Article

Notes: In connection with a contract to provide equipment for Tri-County Metropolitan Transportation District of Oregon (Buyer/Beneficiary), Mark Guetzko, Lisa Guetzko, Richard Altorfer, Seedorff Masonry, Inc., Dale Kartman, Susan Kartman, and Seedorff Partnership, L.P. (Sureties) undertook to reimburse KeyBank National Association (Issuer) for its LC in favor of Beneficiary to be drawn in the event of non-performance. After a series of convoluted dealings between Buyer/Beneficiary and Colorado Railcar Manufacturing, LLC (Manufacturer), in which Buyer/Beneficiary sought to assist Manufacturer in producing equipment and avoiding insolvency, Buyer/Beneficiary sought to draw on the LC whereupon Sureties sought and obtained an injunction against this drawing. Later, a separate action was filed in the state of Oregon styled as CRM Collateral II, Inc. v. Tri-County Metropolitan Transportation District of Oregon, 2009 WL 5173495, which is also abstracted in this volume.

After Sureties filed a petition seeking declaratory judgment injunctive relief in the Iowa District Court for Clayton County state courts, the action was removed to the federal U.S. District Court for the Northern District of Iowa. Shortly after, CRM Collateral II, Inc. (Applicant) moved to intervene as a plaintiff. The U.S. District Court for the Northern District of Iowa, Eastern Division, Scoles, J., noted that Applicant had failed to show that it was entitled to intervene as a matter of right pursuant to Federal Rule of Civil Procedure 24(a)(2). The Judge observed that the seven individual plaintiffs were the shareholders of the Applicant company and sought identical relief, and granted the motion based on Fed. R. Civ. P. 24(b)(1)(B), which allows discretion regarding anyone who, inter alia, shares a common claim with the plaintiff.
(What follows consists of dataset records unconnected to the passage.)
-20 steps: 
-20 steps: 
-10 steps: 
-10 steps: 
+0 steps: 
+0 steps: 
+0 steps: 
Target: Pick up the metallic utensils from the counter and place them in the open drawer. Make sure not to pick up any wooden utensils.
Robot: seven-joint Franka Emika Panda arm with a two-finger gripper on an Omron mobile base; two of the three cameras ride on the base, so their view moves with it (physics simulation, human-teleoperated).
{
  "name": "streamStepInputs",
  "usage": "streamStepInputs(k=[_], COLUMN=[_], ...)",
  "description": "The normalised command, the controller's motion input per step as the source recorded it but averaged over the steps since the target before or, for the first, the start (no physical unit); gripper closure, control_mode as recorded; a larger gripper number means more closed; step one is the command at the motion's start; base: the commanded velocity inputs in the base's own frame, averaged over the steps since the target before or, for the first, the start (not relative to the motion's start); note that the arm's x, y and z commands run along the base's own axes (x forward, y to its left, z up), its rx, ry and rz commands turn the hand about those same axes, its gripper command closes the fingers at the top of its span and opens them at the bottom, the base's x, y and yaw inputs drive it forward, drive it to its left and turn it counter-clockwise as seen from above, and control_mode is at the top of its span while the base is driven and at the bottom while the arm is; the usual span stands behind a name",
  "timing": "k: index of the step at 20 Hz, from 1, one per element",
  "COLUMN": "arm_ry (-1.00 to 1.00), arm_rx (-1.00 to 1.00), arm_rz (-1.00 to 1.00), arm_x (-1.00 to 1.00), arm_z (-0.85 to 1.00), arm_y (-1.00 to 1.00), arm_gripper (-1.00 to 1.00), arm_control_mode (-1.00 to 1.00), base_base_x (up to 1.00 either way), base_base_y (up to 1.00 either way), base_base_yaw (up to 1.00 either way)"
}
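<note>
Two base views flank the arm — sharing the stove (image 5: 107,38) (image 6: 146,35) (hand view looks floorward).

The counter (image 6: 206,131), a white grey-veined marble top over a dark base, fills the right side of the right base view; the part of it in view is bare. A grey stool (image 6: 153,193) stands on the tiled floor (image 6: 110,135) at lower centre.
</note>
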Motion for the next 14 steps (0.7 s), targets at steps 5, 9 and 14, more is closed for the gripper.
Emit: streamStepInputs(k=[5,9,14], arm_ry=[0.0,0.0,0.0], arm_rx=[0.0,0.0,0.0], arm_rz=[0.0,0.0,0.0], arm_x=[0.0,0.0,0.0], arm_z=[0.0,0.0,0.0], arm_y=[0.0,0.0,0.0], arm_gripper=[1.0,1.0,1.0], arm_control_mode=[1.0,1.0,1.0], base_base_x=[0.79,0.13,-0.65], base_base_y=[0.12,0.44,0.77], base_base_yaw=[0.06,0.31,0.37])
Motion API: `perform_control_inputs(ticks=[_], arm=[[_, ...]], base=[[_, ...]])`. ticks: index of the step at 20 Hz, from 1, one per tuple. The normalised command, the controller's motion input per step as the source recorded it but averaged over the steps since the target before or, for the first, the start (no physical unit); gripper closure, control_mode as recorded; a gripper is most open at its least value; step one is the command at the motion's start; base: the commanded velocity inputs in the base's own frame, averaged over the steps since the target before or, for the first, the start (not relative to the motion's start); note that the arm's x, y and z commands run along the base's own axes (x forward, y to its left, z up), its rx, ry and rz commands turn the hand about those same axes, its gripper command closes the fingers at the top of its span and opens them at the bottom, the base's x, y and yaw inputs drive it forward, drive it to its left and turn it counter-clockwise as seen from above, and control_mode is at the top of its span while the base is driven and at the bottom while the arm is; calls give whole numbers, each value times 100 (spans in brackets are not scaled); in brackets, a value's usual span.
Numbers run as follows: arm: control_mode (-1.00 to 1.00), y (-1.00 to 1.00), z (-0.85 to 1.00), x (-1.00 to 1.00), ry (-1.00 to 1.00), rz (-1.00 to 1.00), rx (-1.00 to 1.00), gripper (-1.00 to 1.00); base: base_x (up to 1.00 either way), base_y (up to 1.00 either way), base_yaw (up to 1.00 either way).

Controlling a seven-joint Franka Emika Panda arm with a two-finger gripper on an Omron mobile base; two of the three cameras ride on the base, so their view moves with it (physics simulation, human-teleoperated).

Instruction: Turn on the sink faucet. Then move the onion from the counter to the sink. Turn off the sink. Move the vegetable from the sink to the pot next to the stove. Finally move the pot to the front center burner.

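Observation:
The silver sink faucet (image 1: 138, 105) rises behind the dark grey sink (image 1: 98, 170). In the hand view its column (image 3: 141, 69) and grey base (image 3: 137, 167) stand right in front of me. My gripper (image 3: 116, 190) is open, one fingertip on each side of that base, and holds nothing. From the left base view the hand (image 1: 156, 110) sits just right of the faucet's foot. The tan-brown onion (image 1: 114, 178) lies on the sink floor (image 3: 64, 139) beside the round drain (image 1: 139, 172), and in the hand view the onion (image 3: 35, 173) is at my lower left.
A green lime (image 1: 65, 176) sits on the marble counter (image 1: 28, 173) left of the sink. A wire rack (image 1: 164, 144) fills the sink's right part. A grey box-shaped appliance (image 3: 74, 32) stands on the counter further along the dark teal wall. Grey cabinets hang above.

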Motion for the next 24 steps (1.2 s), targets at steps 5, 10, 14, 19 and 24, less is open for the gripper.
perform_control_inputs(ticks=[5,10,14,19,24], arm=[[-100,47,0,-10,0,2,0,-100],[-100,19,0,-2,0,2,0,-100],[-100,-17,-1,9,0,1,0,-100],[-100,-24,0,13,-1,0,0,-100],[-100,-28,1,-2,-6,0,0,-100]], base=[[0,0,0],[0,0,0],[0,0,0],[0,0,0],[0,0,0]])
In a subsequent motion, Sureties and Applicant sought to remand the case to Iowa state District Court for Clayton County, asserting that the amount in controversy did not exceed US$75,000, pursuant to the jurisdictional requirements of 28 USC Section 1332 for federal jurisdiction, because they sought only to maintain the status quo, namely, preventing Issuer from honoring the LC. Issuer argued that Sureties and Applicant sought to avoid paying the reimbursement for the LC in the amount of US$3,000,000, so the amount in controversy was greater than US$75,000. The U.S. District Court for the Northern District of Iowa, Eastern Division, McManus, J., agreed with Issuer, but ruled that Issuer had failed to properly plead jurisdictional citizenship requirements. For that reason, the court ordered the case remanded unless Issuer timely filed a supplemental jurisdictional statement pleading subject matter jurisdiction by a specified date.